South East Asia is about to become borderless; someone is keeping tabs on the North Korean leadership apparatus and campaign financing is under the spotlight.
January 2015 sees the establishment of the Association of Southeast Asian Nations (ASEAN) Community
which will attempt to harmonise the security, economics and socio cultural communities of ten nations. Naturally, some parties are concerned about the impact that removing borders will have on the region. What does this mean for financial services?
The reduction of border controls in Asia is likely to lead to an increase in transnational organised crime, experts have warned. The primary objective of organised criminal activity - drug and human trafficking, counterfeiting, environmental crimes - is to make money and it does, in abundance. As organised criminals want to appear legitimate, they try to make their money appear clean and do so by getting it into the financial system. Although direct placement of the proceeds of crime is becoming more difficult as banks become more aware of money laundering typologies and build better defences, gaps in the system may become apparent in ASEAN if the national borders are eliminated.
Cross border crime in South East Asia alone generates close to USD100m and this is a conservative estimate according to specialists from the UN Office on Drugs and Crime.
On a small scale, the border between Thailand and Burma is porous; I’ve seen holes in the fence and gaps where people climb through from one side to the other in plain view of Thai border guards. These areas are used by locals travelling for work or to see family.
Further south, stories are rife of border patrols taking bungs to allow the trafficking of sex workers across the border from Thailand into Malaysia.
On a larger scale, might it be feasible for the proceeds of a bribe or tax evasion paid in one ASEAN nation to be lost in the financial system of an ASEAN neighbour?
North Korean PEP names:
For almost the entire month of October, Kim Jung Un, the North Korean leader was missing from view and the subject of speculation on his whereabouts and status.
Broken ankles due to a fall, gout or imprisonment by his own generals for some re-education were all touted. But due to the limited amount of information published by the Democratic Peoples' Republic of Korea (DPRK), we can only speculate.
North Korea is the subject of sanctions and sits in permanent residence on the FATF’s Non-Cooperative Countries list since it was reopened in February 2010.
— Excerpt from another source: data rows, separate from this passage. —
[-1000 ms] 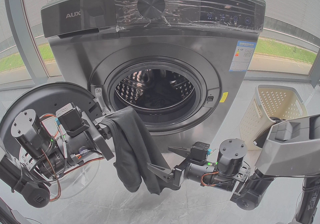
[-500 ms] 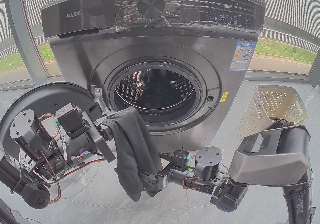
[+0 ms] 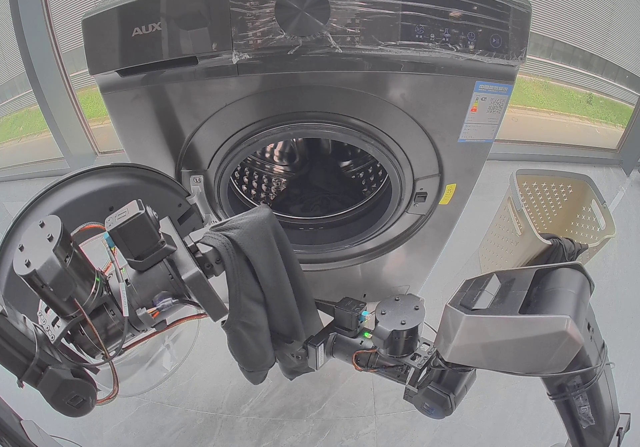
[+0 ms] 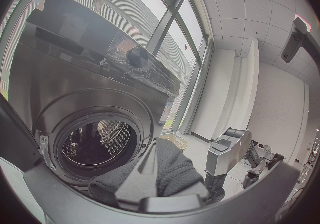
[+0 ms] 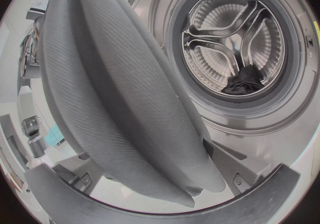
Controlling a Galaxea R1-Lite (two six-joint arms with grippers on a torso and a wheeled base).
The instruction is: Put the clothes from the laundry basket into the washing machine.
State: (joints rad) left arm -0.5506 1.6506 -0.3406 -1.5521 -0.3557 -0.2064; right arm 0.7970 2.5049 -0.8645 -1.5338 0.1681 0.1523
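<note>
Glossy grey floor (image 3: 200, 405); windows (image 3: 567, 15) behind washing machine (image 3: 307, 88). Left gripper (image 3: 210, 254) clamped dark garment (image 3: 267, 288); right gripper (image 5: 151, 168) gaped around its hanging end.

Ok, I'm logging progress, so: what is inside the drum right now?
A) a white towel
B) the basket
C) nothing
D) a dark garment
D: a dark garment lies low in the drum, while the grey garment hangs from the left gripper outside the machine.
</note>
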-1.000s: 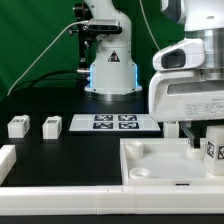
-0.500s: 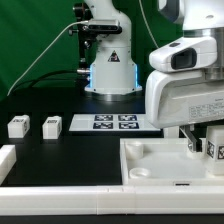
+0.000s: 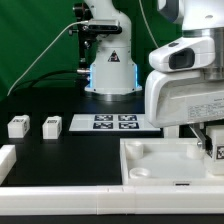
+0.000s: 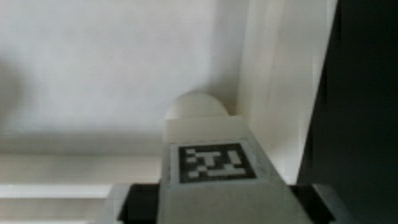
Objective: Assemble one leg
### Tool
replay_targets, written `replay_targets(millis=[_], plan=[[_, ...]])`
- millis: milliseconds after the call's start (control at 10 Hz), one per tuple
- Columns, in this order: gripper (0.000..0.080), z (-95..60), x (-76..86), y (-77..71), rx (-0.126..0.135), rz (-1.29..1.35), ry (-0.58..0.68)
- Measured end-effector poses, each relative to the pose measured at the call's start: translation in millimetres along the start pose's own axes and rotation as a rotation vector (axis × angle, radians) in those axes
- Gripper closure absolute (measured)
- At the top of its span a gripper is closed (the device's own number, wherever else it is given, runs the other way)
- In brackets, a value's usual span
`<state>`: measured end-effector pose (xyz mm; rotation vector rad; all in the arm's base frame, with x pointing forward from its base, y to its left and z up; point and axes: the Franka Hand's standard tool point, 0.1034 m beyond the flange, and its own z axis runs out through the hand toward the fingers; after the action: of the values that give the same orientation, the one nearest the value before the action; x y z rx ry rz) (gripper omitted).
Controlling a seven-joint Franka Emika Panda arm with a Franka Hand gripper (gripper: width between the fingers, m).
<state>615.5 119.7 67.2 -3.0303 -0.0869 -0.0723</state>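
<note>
My gripper (image 3: 210,146) is shut on a white leg (image 4: 214,160) with a black-and-white tag on its face. It holds the leg over the far right corner of the large white tray-like part (image 3: 150,165), whose raised rim (image 4: 285,70) runs beside the leg's rounded tip in the wrist view. In the exterior view only a sliver of the held leg (image 3: 217,151) shows at the frame's right edge. Two more legs (image 3: 17,127) (image 3: 51,126) stand on the black table at the exterior view's left.
The marker board (image 3: 113,122) lies flat behind the tray part. A white block (image 3: 5,163) sits at the exterior view's left edge. The robot base (image 3: 108,70) stands at the back.
The gripper with the leg has shifted slightly toward the exterior view's right and a bit lower. Less of the leg shows now.
</note>
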Motion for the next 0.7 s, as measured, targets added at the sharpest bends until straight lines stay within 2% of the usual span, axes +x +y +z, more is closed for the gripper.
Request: replay_targets(millis=[100, 700], plan=[[0.0505, 0.0, 0.0, -0.1, 0.001, 0.056, 0.0], [0.0504, 0.2, 0.1, 1.6, 0.025, 0.787, -0.007]])
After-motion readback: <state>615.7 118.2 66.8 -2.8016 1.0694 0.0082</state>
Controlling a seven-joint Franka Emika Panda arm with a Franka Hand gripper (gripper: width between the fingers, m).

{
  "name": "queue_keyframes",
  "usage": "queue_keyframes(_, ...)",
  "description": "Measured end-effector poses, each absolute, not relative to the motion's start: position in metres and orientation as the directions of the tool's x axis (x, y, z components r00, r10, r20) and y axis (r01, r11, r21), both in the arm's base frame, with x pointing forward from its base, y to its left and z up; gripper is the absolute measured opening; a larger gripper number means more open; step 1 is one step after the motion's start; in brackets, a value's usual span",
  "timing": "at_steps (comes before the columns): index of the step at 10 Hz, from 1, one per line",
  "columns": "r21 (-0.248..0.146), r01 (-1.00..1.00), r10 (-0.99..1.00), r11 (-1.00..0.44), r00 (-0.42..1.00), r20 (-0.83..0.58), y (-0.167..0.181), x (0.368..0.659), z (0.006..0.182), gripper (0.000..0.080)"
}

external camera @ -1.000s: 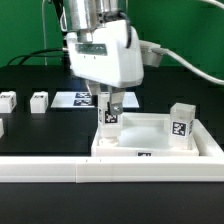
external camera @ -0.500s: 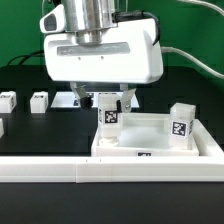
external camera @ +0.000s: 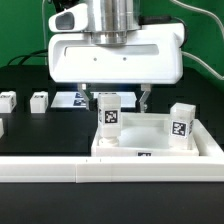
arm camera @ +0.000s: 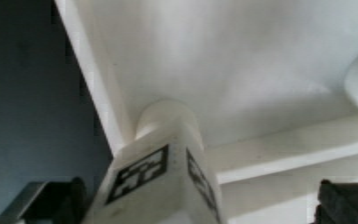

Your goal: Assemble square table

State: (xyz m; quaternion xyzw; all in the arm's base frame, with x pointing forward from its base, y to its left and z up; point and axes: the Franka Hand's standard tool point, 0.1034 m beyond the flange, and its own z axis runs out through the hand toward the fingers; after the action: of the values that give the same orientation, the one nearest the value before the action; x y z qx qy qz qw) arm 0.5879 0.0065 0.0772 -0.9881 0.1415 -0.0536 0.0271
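the jaws hang over the square table top [external camera: 160, 143] and stand wide, gripping nothing. one finger [external camera: 147, 98] shows as a dark tip off to the exterior view's right of an upright leg [external camera: 108, 118]. the other finger sits on the leg's opposite side, and neither touches it. that leg stands on end in the top's corner on the exterior view's left, its tag facing the camera. whether it is fully seated in the socket there i cannot tell.

in the wrist view the same leg [arm camera: 158, 175] rises between the two dark fingertips [arm camera: 51, 200], with a gap on each side and the white top [arm camera: 247, 80] behind it.

a second leg [external camera: 181, 126] stands upright at the top's corner on the exterior view's right. the top lies flat on the black desk [external camera: 40, 135], just behind the long white border rail [external camera: 60, 170]. a loose leg [external camera: 39, 100] and a further loose leg [external camera: 8, 100] lie well apart from the top, toward the exterior view's left, near the marker board [external camera: 70, 99].
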Motion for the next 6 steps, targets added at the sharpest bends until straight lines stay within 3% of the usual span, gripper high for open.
queue_keyframes(6, -0.014, 0.150, 0.147, -0.989, 0.982, 0.118, -0.015, 0.588, 0.078, 0.0649)
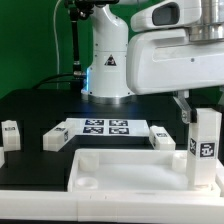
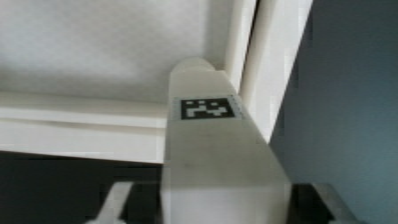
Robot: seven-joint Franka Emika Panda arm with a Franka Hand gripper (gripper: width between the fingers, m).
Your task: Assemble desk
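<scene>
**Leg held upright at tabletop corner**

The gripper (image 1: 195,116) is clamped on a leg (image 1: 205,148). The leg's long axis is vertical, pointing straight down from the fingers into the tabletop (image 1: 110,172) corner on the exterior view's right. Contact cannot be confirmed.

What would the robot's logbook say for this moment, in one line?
gripper: shut on leg | leg: upright at tabletop corner | other legs: lying loose on table
</scene>
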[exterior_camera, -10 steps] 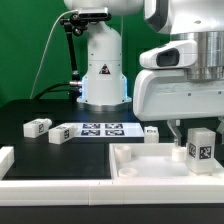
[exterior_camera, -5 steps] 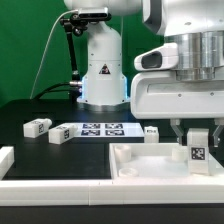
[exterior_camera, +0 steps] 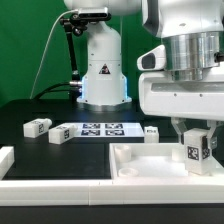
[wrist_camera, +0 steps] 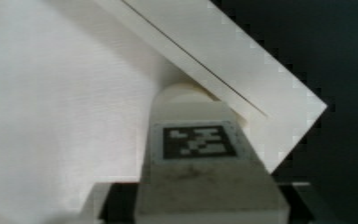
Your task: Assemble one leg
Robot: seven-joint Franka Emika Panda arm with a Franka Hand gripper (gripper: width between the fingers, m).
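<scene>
My gripper (exterior_camera: 196,135) is shut on a leg (exterior_camera: 197,151), a small white block with a black-and-white tag on its face. It holds the leg upright over the right end of the large white recessed piece (exterior_camera: 140,165), near its right-hand corner. In the wrist view the leg (wrist_camera: 197,150) sits between dark fingers (wrist_camera: 126,200) and points at the white piece's corner (wrist_camera: 247,95). Three other legs lie on the table: one (exterior_camera: 38,126) at the exterior view's left, one (exterior_camera: 59,132) beside it, one (exterior_camera: 151,131) behind the recessed piece.
The marker board (exterior_camera: 98,128) lies flat on the black table in front of the robot base (exterior_camera: 103,75). A white block (exterior_camera: 5,160) sits at the exterior view's left edge, and a white bar (exterior_camera: 60,187) runs along the front.
The gripper has turned about its vertical axis with the leg in it, so the tag face has swung round. The leg stays over the right end of the recessed piece.
</scene>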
The North Korean Leadership Watch blog promises to provide ‘accurate and precise information’ on North Korea’s politically exposed and senior public officials. Starting at the top with the Kim family, the blog lists the Secretariat of the Party Central Committee, changes in the Party Central committee and where possible the names of the most senior people in various departments, including administration and the military. It’s worth reading through this to glean names and an idea of how the DPRK is set up. The real pay off, though comes in the biographies section, which lists details on more than 100 DPRK PEPs. They are probably on your screening lists already, and the likelihood of them actually having accounts in their own names may be limited, but again, worth adding to your databases.